→ **TASK REQUIREMENTS**
Write the listing below out again in full, dropping its pictures.

→ **DATA EXTRACT**
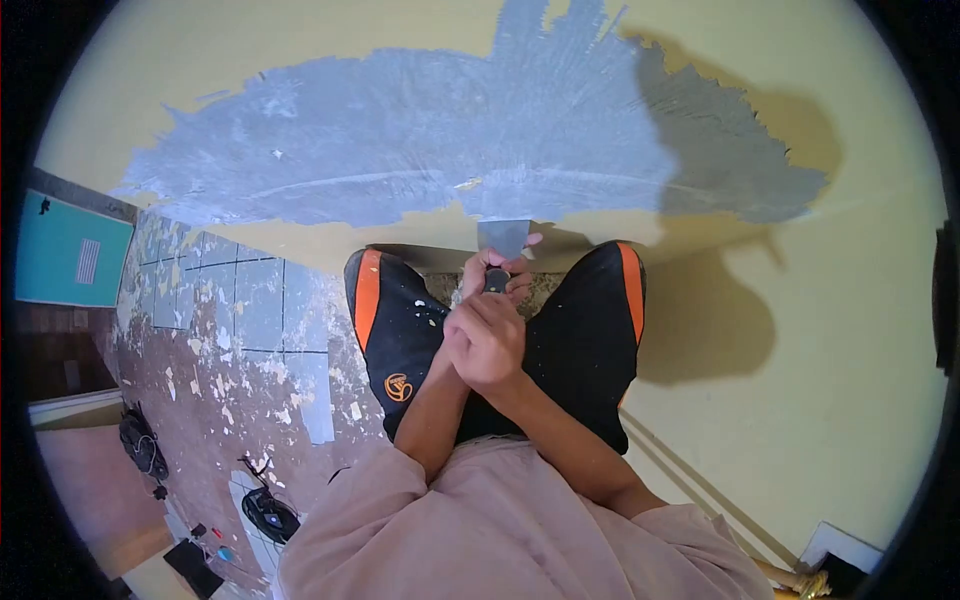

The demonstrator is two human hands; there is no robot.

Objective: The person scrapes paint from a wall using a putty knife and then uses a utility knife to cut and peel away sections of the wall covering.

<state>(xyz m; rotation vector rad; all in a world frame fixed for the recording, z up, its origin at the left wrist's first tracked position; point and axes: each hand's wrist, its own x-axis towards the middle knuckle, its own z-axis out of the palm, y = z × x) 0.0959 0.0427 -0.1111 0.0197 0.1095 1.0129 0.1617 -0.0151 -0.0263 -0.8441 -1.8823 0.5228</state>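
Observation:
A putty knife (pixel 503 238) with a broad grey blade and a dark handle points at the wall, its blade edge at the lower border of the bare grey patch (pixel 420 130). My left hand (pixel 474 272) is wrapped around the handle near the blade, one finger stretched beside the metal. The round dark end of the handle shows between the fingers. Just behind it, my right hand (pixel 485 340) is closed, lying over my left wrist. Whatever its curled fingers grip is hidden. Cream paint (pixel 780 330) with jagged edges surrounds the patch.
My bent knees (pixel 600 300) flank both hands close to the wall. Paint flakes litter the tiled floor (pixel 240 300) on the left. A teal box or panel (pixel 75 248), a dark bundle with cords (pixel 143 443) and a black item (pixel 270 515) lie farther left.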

→ **RESULT OF THIS EXERCISE**
The demonstrator is two human hands; there is no robot.

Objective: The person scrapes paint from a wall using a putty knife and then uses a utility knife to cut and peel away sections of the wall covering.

<state>(xyz m; rotation vector rad; all in a world frame fixed for the recording, z up, its origin at the left wrist's first tracked position; point and axes: each hand's wrist, its own x-axis towards the middle knuckle, its own z-axis out of the palm, y = z × x) 0.0959 0.0427 -0.1111 0.0197 0.1095 1.0129 0.1617 -0.0151 -0.0263 -0.8441 -1.8823 0.5228</state>
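Observation:
A putty knife (pixel 503 238) with a broad grey blade and a dark handle points at the wall, its blade edge at the lower border of the bare grey patch (pixel 420 130). My left hand (pixel 474 272) is wrapped around the handle near the blade, one finger stretched beside the metal. The round dark end of the handle shows between the fingers. Just behind it, my right hand (pixel 485 340) is closed, lying over my left wrist. Whatever its curled fingers grip is hidden. Cream paint (pixel 780 330) with jagged edges surrounds the patch.
My bent knees (pixel 600 300) flank both hands close to the wall. Paint flakes litter the tiled floor (pixel 240 300) on the left. A teal box or panel (pixel 75 248), a dark bundle with cords (pixel 143 443) and a black item (pixel 270 515) lie farther left.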

What was asked for in the exercise is now done.